-- EXERCISE OBJECTIVE --
Scan the lines below for "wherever" and copy the matches.

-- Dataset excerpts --
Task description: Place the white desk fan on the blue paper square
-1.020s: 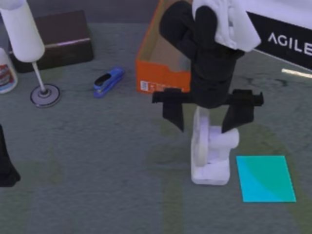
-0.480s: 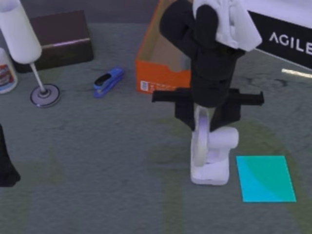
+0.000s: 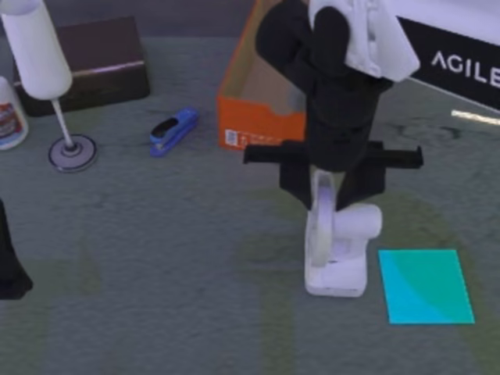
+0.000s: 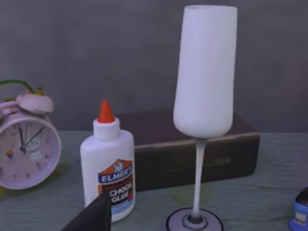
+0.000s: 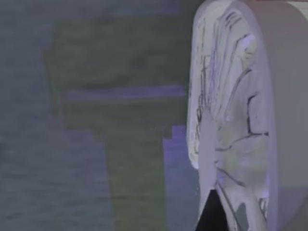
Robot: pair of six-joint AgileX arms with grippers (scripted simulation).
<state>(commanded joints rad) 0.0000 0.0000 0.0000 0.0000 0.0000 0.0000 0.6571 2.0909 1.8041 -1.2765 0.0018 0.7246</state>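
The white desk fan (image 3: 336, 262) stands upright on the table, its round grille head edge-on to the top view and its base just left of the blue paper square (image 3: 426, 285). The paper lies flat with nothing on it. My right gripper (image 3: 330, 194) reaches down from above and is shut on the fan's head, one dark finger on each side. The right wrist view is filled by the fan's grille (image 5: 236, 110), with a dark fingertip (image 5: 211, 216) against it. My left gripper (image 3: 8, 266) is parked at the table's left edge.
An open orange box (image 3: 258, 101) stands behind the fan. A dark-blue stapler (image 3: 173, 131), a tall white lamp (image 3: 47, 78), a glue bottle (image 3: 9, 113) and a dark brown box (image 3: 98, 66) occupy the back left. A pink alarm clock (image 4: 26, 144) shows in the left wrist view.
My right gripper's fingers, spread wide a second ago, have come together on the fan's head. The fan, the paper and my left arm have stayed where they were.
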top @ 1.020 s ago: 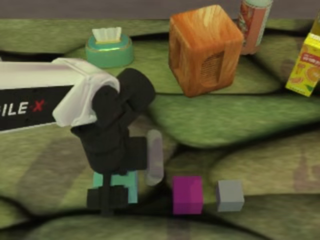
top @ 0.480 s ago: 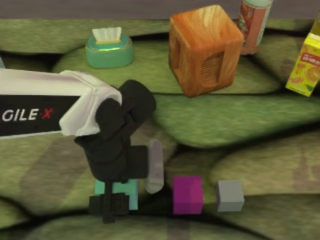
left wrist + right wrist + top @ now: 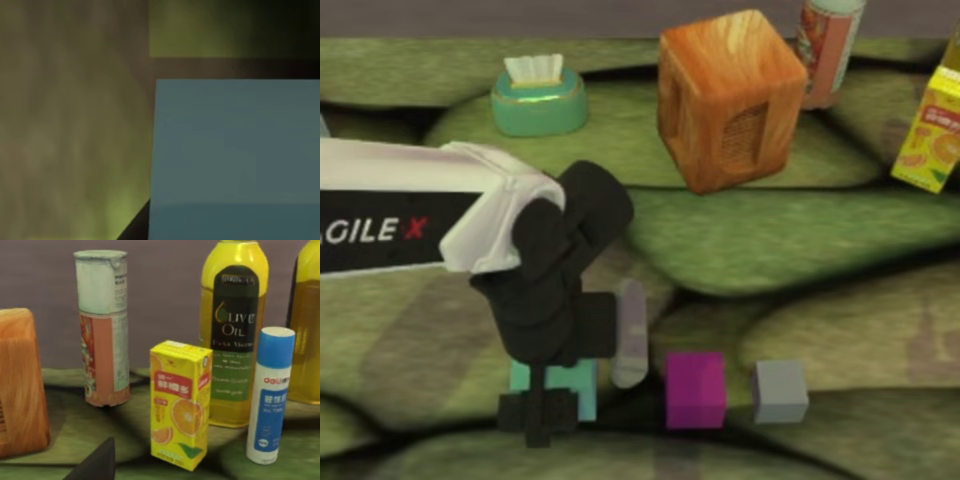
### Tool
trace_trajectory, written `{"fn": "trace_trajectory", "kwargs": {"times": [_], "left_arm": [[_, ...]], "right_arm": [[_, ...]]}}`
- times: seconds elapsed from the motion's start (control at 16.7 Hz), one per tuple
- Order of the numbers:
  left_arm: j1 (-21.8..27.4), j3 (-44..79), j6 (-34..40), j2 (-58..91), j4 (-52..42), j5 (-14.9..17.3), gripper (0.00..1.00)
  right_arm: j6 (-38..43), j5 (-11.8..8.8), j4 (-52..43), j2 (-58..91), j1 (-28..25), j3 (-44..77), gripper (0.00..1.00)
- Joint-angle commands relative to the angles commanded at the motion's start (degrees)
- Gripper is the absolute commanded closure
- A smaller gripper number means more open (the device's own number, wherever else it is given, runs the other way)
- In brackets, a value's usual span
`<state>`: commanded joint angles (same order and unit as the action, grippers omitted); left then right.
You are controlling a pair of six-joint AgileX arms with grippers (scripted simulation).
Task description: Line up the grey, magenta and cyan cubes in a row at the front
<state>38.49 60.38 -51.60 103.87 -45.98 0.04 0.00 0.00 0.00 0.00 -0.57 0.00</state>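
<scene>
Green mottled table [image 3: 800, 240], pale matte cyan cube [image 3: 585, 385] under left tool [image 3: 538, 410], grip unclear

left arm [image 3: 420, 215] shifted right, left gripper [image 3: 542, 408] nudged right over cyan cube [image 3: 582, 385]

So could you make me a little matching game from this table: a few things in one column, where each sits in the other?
Things:
1. cyan cube
2. grey cube
3. magenta cube
4. orange wood-grain block

Places:
A. far right of the front row
B. at the back, beside a tall can
C. under the left gripper
D. middle of the front row

Pairs: 1-C, 2-A, 3-D, 4-B
</scene>
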Motion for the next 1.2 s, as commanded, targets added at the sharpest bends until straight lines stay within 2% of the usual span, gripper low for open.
{"fn": "trace_trajectory", "kwargs": {"times": [0.18, 0.24, 0.84, 1.2], "left_arm": [[0.00, 0.00, 0.00, 0.00, 0.00, 0.00, 0.02], [0.00, 0.00, 0.00, 0.00, 0.00, 0.00, 0.00], [-0.08, 0.79, -0.09, -0.35, -1.00, -0.04, 0.00], [-0.88, 8.11, 0.11, -4.53, -13.39, 0.01, 0.00]], "right_arm": [[0.00, 0.00, 0.00, 0.00, 0.00, 0.00, 0.00], [0.00, 0.00, 0.00, 0.00, 0.00, 0.00, 0.00], [0.00, 0.00, 0.00, 0.00, 0.00, 0.00, 0.00], [0.00, 0.00, 0.00, 0.00, 0.00, 0.00, 0.00]]}}
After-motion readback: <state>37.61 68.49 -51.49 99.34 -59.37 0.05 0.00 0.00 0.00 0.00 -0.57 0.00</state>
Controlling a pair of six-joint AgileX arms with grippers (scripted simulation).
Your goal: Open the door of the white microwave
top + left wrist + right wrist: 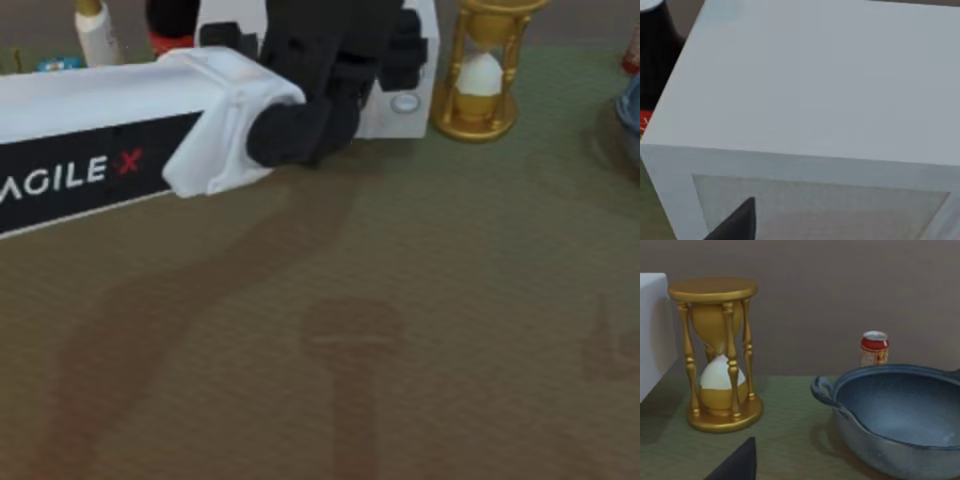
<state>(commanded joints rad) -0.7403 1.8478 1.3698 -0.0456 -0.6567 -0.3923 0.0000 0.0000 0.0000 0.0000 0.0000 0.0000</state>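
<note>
Looming over the white microwave (415,85) at the bench's (400,330) far edge, my left pincer (735,222) hovers before its door (820,210); whether the pincer is spread or closed, I cannot tell. Door looks closed. A misjudged reach could shove the box into the hourglass (482,70) beside it.

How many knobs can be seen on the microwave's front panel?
1. A round grey knob shows on the white microwave beside the left arm's black wrist, top view. Any others may be hidden under that arm.
</note>
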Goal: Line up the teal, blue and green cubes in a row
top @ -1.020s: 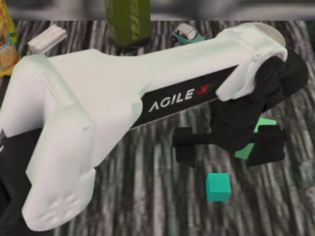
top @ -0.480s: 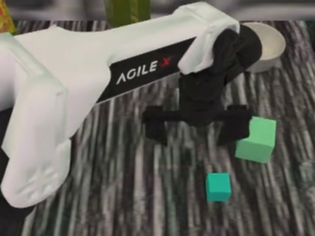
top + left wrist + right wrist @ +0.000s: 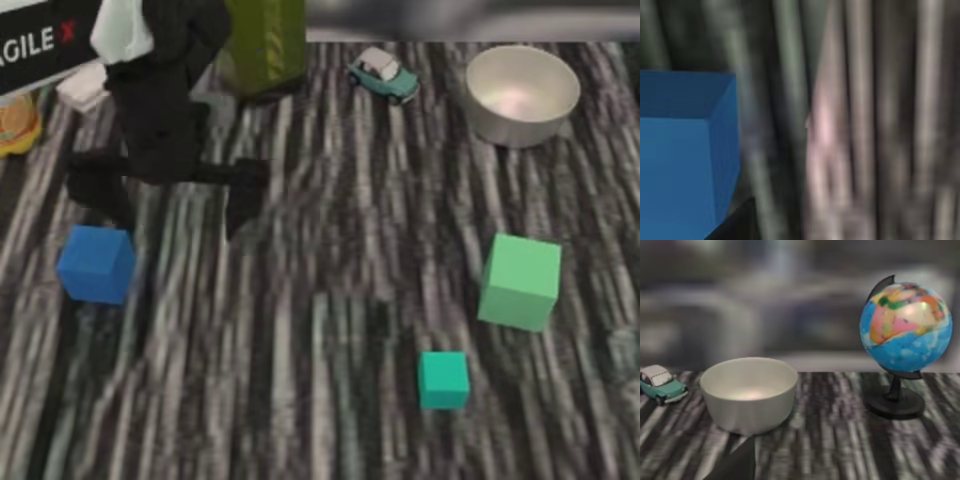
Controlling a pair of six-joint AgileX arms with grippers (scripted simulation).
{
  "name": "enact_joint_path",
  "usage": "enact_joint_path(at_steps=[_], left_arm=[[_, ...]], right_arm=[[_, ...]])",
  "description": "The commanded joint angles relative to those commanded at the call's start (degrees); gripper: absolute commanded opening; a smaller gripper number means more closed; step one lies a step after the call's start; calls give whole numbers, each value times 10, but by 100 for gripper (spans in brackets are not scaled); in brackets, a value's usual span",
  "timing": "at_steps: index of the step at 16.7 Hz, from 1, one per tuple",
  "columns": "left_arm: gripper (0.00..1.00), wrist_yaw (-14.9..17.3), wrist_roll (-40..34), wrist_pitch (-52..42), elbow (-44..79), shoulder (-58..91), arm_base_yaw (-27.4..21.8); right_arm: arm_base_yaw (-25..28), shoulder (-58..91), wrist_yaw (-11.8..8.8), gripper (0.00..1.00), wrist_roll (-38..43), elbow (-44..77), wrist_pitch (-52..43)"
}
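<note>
Starting at the left side of the striped table (image 3: 330, 330), the blue cube (image 3: 96, 263) is found resting flat on the surface, near the left edge. The left gripper (image 3: 168, 195) is positioned above the table just beyond the blue cube, toward the far side and slightly to its right; its two dark fingers are spread wide apart, with nothing between them. One fingertip is seen close to the cube's far upper corner, but contact cannot be confirmed from above. In the left wrist view, the blue cube (image 3: 685, 155) is shown close up against the striped surface.

Behind the left gripper, a white block (image 3: 85, 85) and an orange-yellow object (image 3: 15, 125) are located at the far left edge. The olive-green bottle (image 3: 262, 45) is placed upright at the far edge, right of the gripper.

Toward the middle, the teal toy car (image 3: 383, 74) is located at the far edge. The teal cube (image 3: 443, 379) is positioned on the near part of the table, right of centre, well apart from the blue cube.

Farther right, the green cube (image 3: 520, 281) is located near the teal cube, right of it and farther back, not touching it. The white bowl (image 3: 521, 95) is placed at the far right. In the right wrist view, a globe (image 3: 904, 335) is shown beside the bowl. The right gripper is not visible from above, and the state of its jaws cannot be told.
</note>
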Motion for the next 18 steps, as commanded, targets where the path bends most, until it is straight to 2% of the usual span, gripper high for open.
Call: enact_joint_path(at_steps=[3, 6, 13, 18], left_arm=[[100, 3, 102, 21, -51, -33, 92], [100, 4, 149, 35, -79, -55, 139], [100, 4, 152, 44, -85, -51, 141], [100, 5, 153, 142, -144, -14, 143]], right_arm=[[0, 0, 0, 100, 0, 0, 0], [0, 0, 0, 100, 0, 0, 0], [0, 0, 0, 100, 0, 0, 0], [0, 0, 0, 100, 0, 0, 0]])
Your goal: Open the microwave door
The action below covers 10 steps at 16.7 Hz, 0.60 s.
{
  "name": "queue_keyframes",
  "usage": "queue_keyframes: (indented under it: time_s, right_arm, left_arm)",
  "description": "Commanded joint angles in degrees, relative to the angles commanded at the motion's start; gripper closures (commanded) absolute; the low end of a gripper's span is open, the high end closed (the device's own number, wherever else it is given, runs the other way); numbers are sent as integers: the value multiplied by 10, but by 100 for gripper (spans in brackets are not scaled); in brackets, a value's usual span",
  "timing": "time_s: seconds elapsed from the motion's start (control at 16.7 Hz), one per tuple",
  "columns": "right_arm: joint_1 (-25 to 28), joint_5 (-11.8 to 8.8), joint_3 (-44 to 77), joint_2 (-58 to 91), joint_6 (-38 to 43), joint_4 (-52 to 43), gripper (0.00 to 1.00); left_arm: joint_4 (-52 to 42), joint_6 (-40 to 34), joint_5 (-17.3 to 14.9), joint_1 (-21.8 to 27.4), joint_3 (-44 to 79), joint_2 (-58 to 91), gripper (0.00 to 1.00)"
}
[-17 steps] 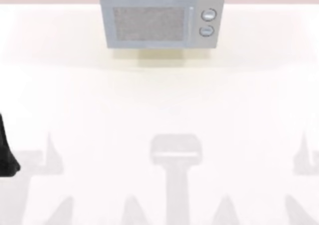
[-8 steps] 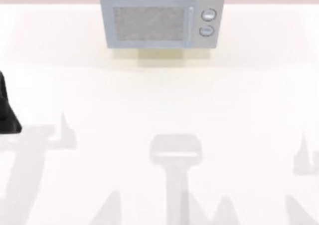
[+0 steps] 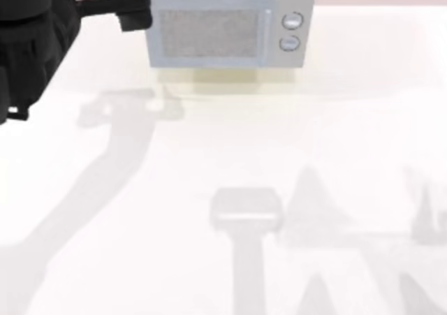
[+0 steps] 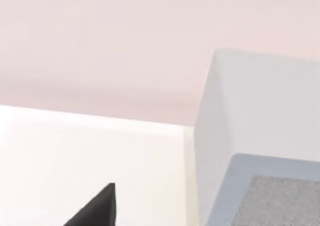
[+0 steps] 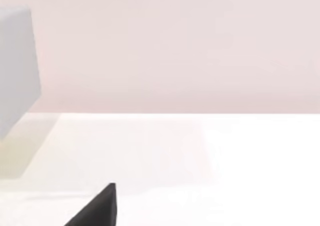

-- ANSWER BOX --
- A smaller gripper number means more open (the device's own number, wherever else it is given, runs the other way)
  "description": "Commanded joint angles in degrees, relative to the angles commanded at the motion's start; gripper closures (commanded) absolute; the low end of a gripper's span is open, the high end closed (the device's own number, wherever else it is given, runs the other way); numbers are sent as integers: the value multiplied by 10, but by 100 for gripper (spans in brackets are not scaled); in brackets, a value's usual span",

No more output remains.